The forced if/else transformations drive me nuts.
This also puts me off every time, and I've dealt with people who embrace this a lot as a Ruby programmer. Fortunately, you can ignore them and still enjoy writing Ruby code the way you want.
Implicit imports (“… which package defined this symbol? Who knows!”), dynamic definitions all over the place (“where’s this defined? Literally nowhere until the program runs!”), all that stuff. It’s awful. I feel blind not being able to answer basic questions about a codebase with grep. And that’s not even considering the lack of static typing.
Ruby has had type annotations and typecheckers for quite a while. Unfortunately (IMO) the annotations are not inlinine.
> or making the damn parens mandatory, but no.
A linter/formatter can give the effect of that (and tune it for where it is appropraite) whether or not the language has it, though there are good reasons Ruby does not in general.

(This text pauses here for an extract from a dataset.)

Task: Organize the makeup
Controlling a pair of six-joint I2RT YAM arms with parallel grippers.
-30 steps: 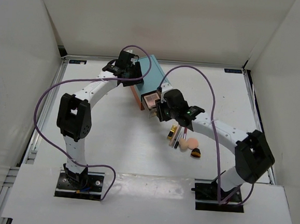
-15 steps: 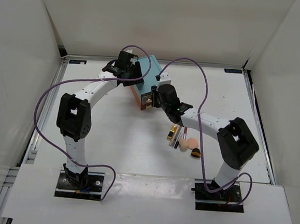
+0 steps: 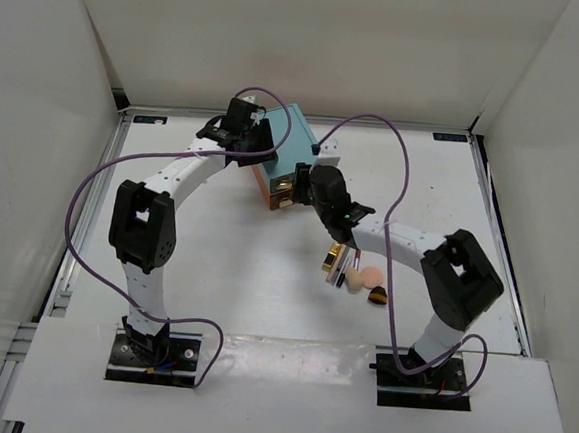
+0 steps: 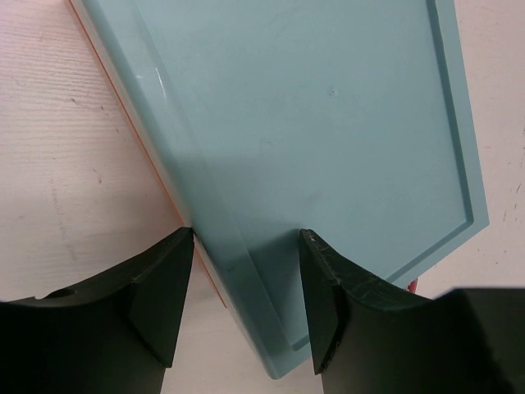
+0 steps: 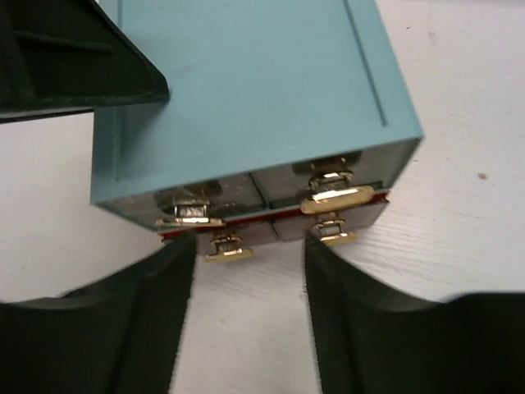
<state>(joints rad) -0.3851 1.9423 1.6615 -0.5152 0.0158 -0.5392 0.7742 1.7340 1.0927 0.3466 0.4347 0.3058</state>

> No parens, so never know if something is a method or, callable, or variable.
Method and local variable are the only possibilities (callables are either the value of local variables or the return value of method calls),
Wish we'd see more action on RBS, perhaps getting Sorbet to core or something. At least having some sort of consensus in the community.
Or even some considerable project in the JIT, dunno!
Python is definitely ahead in types, work on removing the GIL... list is huge.
This is always my biggest complaint about Ruby. Last time I made a fuss about this on HN someone pointed out rbs-inline which might make it into the core rbhs gem itself soon! This would be huge for the Ruby community imo
Much of the Python stuff, is actually about rewriting Python tools into Rust due to its interpreter slowness and no one caring about PyPy, now apparently there is even a PEP to rewrite CPython!
https://discuss.python.org/t/pre-pep-rust-for-cpython/104906
IMO the two languages can be quite complimentary, I've been exploring using Crystal + MRuby to create apps, it's been fun so far.